Ideas and mental representations are floating and fleeting events and experiences – that is why it costs us a constant effort and commitment to sustain them. We seem to largely resist abandonment to a present sensory experience that would not bring guarantees of safety as to our capacity to respond to sollicitations from our social world and existence. We have to maintain a mental conditioning that would allow us to respond as spontaneously as possible in the most appropriate way, so not to risk the awkwardness or outrage of being off mark in some way. That comes down the tension exerciced toward our moral environment which would work in a prescriptive way, pressuring from the outside but internalised and anticipated from the inside.
However, maybe one of our worst fear is to lose track of our own mental continuity in line with that prescription. Psychoanalyst’s Jacques Lacan’s idea of a ‘chain of the signifier’ does point to that anxiety of finding support on any mental representation that would do, at least momentarily. There is a constraint to that effort of conformity that is not that much based on care for oneself and others, but on the fear of their sanction and rejection. Our drive to attachment from an early age (in psychologist John Bowlby’s sense) confronts us to the way that family and its extensions are structured within societal boundaries to relational engagement and expression. Local dialogues and agreements between living beings are most of the time constained within those boundaries that affect the ways that we come forward with our needs up to their very possible question. If the way to conduct oneself is prescribed as one and unique possible way, there is nothing to ask if not being led to question the very foundations of such an exclusive way. And again, if we cannot ask that very question, the call for an answer will go on trying to find its own way within the limited available possibilities, especially when those carry the weight of an often unspoken violence.

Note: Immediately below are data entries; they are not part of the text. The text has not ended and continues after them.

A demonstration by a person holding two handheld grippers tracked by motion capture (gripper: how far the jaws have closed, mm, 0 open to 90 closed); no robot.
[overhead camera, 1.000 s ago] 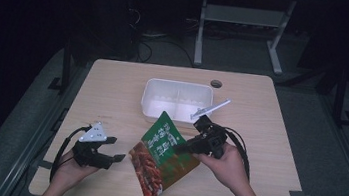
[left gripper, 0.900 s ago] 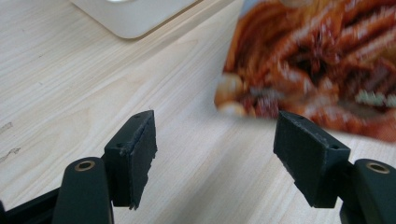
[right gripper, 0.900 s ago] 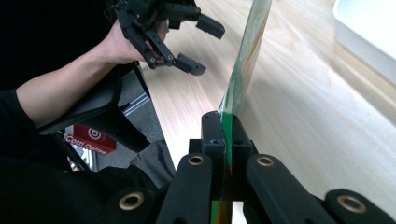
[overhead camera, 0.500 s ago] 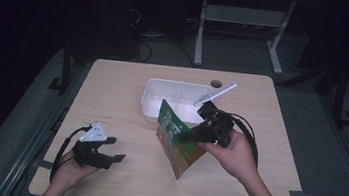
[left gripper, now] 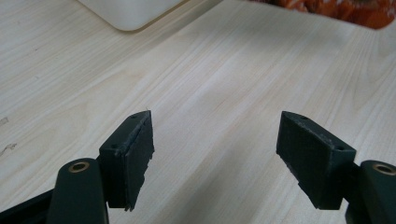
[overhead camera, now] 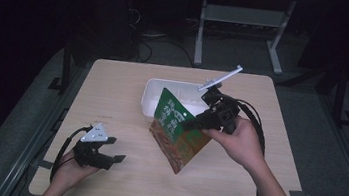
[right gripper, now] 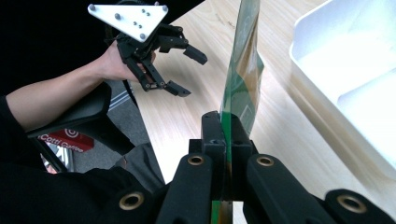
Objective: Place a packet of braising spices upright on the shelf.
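While clenched on the snack bag (overhead camera: 178, 133), right tongs (overhead camera: 190, 126) raised | left tongs (overhead camera: 117, 159) released, low on table (overhead camera: 112, 95).

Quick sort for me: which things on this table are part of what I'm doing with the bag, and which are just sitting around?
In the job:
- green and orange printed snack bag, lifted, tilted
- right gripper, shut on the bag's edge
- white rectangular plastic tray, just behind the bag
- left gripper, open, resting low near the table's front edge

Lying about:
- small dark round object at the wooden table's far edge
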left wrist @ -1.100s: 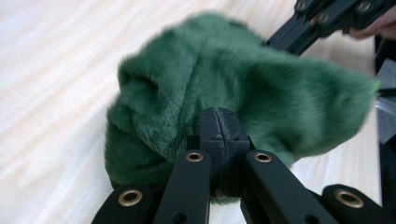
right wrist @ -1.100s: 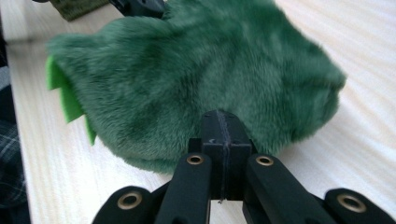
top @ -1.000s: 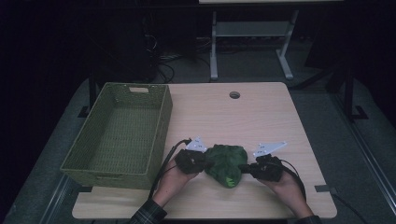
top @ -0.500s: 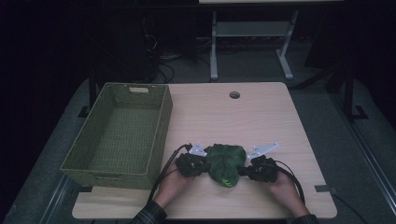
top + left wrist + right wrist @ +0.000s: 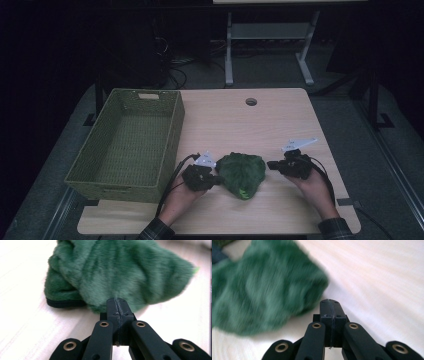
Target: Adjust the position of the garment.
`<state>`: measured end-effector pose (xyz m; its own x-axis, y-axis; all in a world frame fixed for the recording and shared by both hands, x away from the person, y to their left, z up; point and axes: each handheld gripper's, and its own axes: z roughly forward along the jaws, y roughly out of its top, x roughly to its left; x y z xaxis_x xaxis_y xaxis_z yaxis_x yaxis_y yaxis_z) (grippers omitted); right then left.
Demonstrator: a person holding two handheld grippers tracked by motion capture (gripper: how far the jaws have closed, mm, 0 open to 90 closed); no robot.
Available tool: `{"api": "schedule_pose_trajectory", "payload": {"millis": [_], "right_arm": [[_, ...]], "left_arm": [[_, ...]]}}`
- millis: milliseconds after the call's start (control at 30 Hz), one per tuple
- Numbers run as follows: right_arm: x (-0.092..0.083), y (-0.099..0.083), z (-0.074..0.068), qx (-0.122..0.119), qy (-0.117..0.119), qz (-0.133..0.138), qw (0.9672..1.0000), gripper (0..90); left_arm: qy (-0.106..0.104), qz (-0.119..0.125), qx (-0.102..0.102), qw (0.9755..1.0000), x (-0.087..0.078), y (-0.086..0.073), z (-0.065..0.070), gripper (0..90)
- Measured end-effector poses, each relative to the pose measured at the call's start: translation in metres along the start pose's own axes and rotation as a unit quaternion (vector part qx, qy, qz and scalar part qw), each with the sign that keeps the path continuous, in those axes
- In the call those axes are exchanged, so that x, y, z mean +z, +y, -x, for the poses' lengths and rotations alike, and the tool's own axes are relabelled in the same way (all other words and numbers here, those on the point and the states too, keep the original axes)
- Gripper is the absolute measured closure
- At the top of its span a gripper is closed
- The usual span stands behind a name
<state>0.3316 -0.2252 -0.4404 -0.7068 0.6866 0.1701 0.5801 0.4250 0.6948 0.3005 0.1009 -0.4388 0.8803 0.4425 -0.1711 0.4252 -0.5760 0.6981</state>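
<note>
The wooden counter carries a deep green woven basket along its left side, and its bottom shows bare. Near the front edge, to the right of the basket, a bunched green plush cloth lies flat on the wood, a dark hem showing along its underside in the left gripper view. The left tool sits at the cloth's left edge with its jaws pressed fully together, tips just at the fur; whether a pinch of fabric is caught between them cannot be told. The right tool rests apart from the cloth's right side, likewise fully closed and holding nothing, with bare wood ahead of its tips in its own view. The work in hand looks like gathering the cloth, probably to move it into the basket. To do it well, each tool should open before it goes in, bite deep into a thick fold rather than the loose pile, and both should lift together so the cloth does not sag or drag across the basket's rim.
</note>
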Motion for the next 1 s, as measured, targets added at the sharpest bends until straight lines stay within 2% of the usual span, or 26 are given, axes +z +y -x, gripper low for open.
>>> {"api": "schedule_pose_trajectory", "payload": {"millis": [100,133,267,433,467,500,533,567,700,733,833,1000], "right_arm": [[0.000,0.013,0.008,0.000,-0.001,0.010,0.9999,89.9],[0.001,0.018,0.010,0.008,0.002,0.008,0.9999,89.8],[0.006,0.034,0.014,-0.001,-0.002,0.012,0.9999,89.8],[0.015,0.053,0.015,-0.007,0.017,0.015,0.9997,89.8],[0.017,0.057,0.014,-0.010,0.017,0.014,0.9997,89.8],[0.019,0.061,0.014,-0.016,0.019,0.014,0.9996,89.8],[0.024,0.067,0.012,-0.016,0.028,0.012,0.9994,89.8],[0.024,0.067,0.012,-0.016,0.028,0.012,0.9994,89.8],[0.035,0.078,0.008,-0.040,0.036,0.009,0.9985,89.8],[0.038,0.080,0.007,-0.034,0.044,0.002,0.9984,89.8],[0.046,0.083,0.004,-0.042,0.055,-0.006,0.9976,89.8],[0.056,0.082,-0.001,-0.048,0.062,-0.021,0.9967,89.8]], "left_arm": [[-0.008,0.002,0.004,1.0000,-0.004,0.000,0.004,89.7],[-0.011,0.004,0.001,0.9999,-0.005,0.000,0.006,89.7],[-0.025,0.007,0.007,0.9996,-0.007,-0.001,0.011,89.6],[-0.040,0.008,0.010,0.9991,-0.003,0.000,0.019,89.6],[-0.042,0.003,0.017,0.9989,-0.002,0.000,0.019,89.7],[-0.046,0.002,0.015,0.9988,0.000,0.000,0.021,89.7],[-0.050,-0.005,0.022,0.9985,0.001,0.000,0.022,89.7],[-0.055,-0.004,0.021,0.9983,0.004,0.000,0.024,89.7],[-0.070,-0.011,0.024,0.9972,0.012,0.000,0.032,89.7],[-0.072,-0.010,0.025,0.9971,0.015,0.000,0.034,89.7],[-0.078,-0.010,0.027,0.9965,0.021,0.002,0.039,89.7],[-0.089,-0.014,0.033,0.9954,0.034,0.005,0.044,89.7]]}}
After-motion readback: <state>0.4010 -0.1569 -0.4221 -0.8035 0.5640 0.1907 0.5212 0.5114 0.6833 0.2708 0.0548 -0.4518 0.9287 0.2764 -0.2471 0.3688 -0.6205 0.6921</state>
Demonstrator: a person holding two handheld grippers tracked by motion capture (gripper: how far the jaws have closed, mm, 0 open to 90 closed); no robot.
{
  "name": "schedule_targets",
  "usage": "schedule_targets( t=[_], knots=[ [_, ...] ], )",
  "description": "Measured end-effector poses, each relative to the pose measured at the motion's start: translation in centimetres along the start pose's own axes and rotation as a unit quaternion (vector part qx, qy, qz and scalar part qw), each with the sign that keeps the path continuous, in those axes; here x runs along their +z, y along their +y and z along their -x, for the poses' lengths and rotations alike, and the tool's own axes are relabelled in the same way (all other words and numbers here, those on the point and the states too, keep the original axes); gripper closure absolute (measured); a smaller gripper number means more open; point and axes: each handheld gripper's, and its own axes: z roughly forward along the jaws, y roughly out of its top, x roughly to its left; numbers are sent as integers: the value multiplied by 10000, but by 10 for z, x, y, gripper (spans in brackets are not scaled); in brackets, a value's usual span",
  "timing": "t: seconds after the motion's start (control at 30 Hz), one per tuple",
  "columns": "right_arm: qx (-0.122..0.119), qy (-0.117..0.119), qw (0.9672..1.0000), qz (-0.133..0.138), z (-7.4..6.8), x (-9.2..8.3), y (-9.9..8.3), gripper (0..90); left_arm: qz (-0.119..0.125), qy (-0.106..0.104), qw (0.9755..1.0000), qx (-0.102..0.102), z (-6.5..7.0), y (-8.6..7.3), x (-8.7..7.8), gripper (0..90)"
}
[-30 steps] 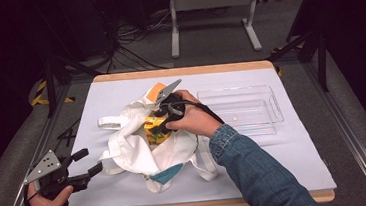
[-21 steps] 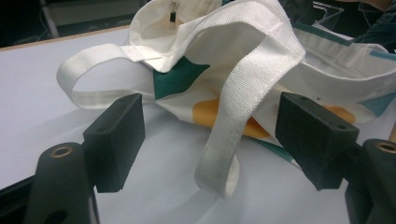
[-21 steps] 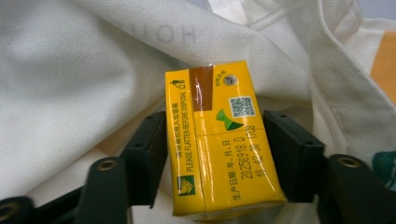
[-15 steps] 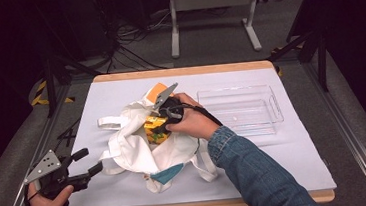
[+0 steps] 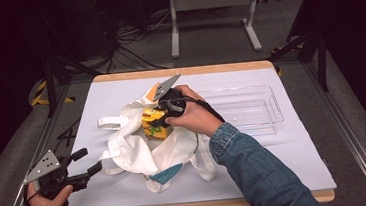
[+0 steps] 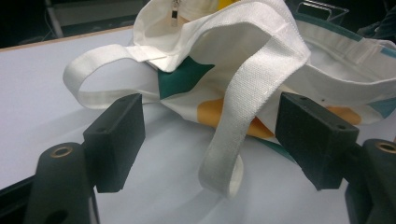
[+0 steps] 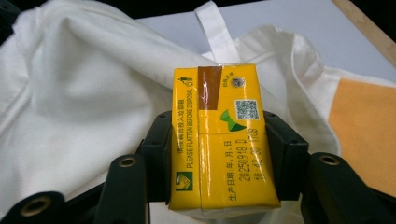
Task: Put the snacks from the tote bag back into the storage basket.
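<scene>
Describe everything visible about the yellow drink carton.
The yellow drink carton is a small rectangular paperboard box, its face printed with "PLEASE FLATTEN BEFORE DISPOSAL", a date code, a QR code, a green logo, a brown strip and a foil straw hole near the top. It looks unopened and undented. The right gripper holds it, its jaws having just closed on the two narrow sides. In the high view it sits at the mouth of the white tote bag, beside the clear plastic tray.

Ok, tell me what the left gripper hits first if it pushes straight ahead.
Most likely the bag's white strap: it hangs between the open jaws of the left gripper, with the tote bag just behind. Depth is hard to judge.
</scene>
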Motion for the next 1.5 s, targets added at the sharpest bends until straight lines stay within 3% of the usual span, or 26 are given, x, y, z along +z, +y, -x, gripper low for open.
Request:
schedule_targets(
  t=[0.6, 0.77, 1.13, 1.5],
  knots=[
    [-142, -107, 9986, 507, -8, -54, 28, 516, 14, -12, 10000, -44, 0, 0, -1, 252],
    [-121, -140, 9980, 606, -7, -65, 29, 516, 6, -2, 10000, 30, 0, 0, -1, 252],
    [-83, -274, 9970, 713, -3, -90, 24, 516, 12, 0, 10000, -22, 0, 0, -1, 252],
    [2, -381, 9960, 811, 4, -131, 5, 517, -8, 18, 10000, 22, 0, 0, -1, 252]
  ],
)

Memory was never meant to be fixed, as its sensorimotor and neural roots are always sollicitating connections and self-generation. So, what we do, is try to put on hold micro-spaces in order to grasp onto those mental generations into something that could remind us of some idea of what might be expected in such or such social environmental conditions. In an earlier talk with a physicist working at the Paris University of Jussieu on astral particles and black matter, he explained to me to how they were looking for those particles of black matter that would be able to cross the surface of the mountains of the Pyrenees deeper than most particles do from the universe. By removing as much particle noise as possible around the site of their measurements, they hoped to catch something about it. The problem was that with no reference to configure their settings, as black matter is supposed to interact with no other particle, they could not be sure about anything to be found at this point. That is the inertia of indetermination, as a straight line needing no force nor effort to push itself through.
Our body knows how to sink into its own absoption within its sensory triggers and motor response impulses. We have been maintained very much in a strong state of dependency to others in order to seek our material vital needs, especially and up to a breaking point within our Western societies, as the generalised practice of externalisation and increase of social precarity induces insecurity upon them. Here, we are always in debt to someone else, and ultimately, to capital. So, it becomes often complicated to create our own questions, anything that would at least to belong to us so to address the issues of our potential insecurities. We have to borrow another language, so it goes circle. We are virtually sollicitated everytimes within our capacity to abstract relations and rarely get to fully take the time and space to dialogue with one another in whichever way. What we grasp on is often merely the hope for a momentary truce from the constant pressure to adapt a cycle of aggression, though we know that much of our difficulties have identified political roots. We cannot heal while being complicit to the way that our society models are built on the ruthless exploitation of the ressources and the living, but in the state where things are, we can merely survive without it on the individual level.
There is a spiral in the insecurity of living this way in this particular political and economical setting. The chain of the signifier is always a form of a chain of authority. The way that our mind works is and will always be floating and fleeting. That it should be a problem only relies on our fears, their causes and their consequences, but is also equally a matter of individual practice as it is of the collective.